◆ **DIRECTIONS FOR THIS TASK**
The response must restate the data exactly, with nothing left out.

◆ **SUPPLIED DATA**

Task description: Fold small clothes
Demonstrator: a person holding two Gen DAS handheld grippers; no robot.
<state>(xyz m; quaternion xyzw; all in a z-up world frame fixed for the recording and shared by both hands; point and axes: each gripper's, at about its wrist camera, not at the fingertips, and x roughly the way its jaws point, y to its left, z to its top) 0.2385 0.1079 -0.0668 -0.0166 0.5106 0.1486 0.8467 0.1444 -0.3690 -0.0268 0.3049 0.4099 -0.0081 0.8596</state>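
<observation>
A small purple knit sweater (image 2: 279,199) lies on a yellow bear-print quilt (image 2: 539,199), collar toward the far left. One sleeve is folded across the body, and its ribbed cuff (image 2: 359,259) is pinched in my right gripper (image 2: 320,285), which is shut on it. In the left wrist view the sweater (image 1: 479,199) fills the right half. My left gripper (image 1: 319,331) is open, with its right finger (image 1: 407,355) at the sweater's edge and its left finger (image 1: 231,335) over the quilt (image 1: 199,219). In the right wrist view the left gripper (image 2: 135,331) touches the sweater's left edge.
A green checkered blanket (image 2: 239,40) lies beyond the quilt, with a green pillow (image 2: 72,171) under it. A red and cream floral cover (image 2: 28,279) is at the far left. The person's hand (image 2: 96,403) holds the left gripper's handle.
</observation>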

◆ **WRITTEN ANSWER**
Task description: Fold small clothes
Demonstrator: a person holding two Gen DAS handheld grippers; no robot.
<state>(xyz m; quaternion xyzw; all in a z-up world frame fixed for the recording and shared by both hands; point and axes: each gripper's, at about its wrist camera, not at the fingertips, and x roughly the way its jaws point, y to its left, z to its top) 0.2385 0.1079 -0.0668 -0.0166 0.5106 0.1486 0.8467 0.1444 -0.3690 -0.0268 0.3049 0.4099 -0.0081 0.8596</state>
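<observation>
A small purple knit sweater (image 2: 279,199) lies on a yellow bear-print quilt (image 2: 539,199), collar toward the far left. One sleeve is folded across the body, and its ribbed cuff (image 2: 359,259) is pinched in my right gripper (image 2: 320,285), which is shut on it. In the left wrist view the sweater (image 1: 479,199) fills the right half. My left gripper (image 1: 319,331) is open, with its right finger (image 1: 407,355) at the sweater's edge and its left finger (image 1: 231,335) over the quilt (image 1: 199,219). In the right wrist view the left gripper (image 2: 135,331) touches the sweater's left edge.
A green checkered blanket (image 2: 239,40) lies beyond the quilt, with a green pillow (image 2: 72,171) under it. A red and cream floral cover (image 2: 28,279) is at the far left. The person's hand (image 2: 96,403) holds the left gripper's handle.
</observation>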

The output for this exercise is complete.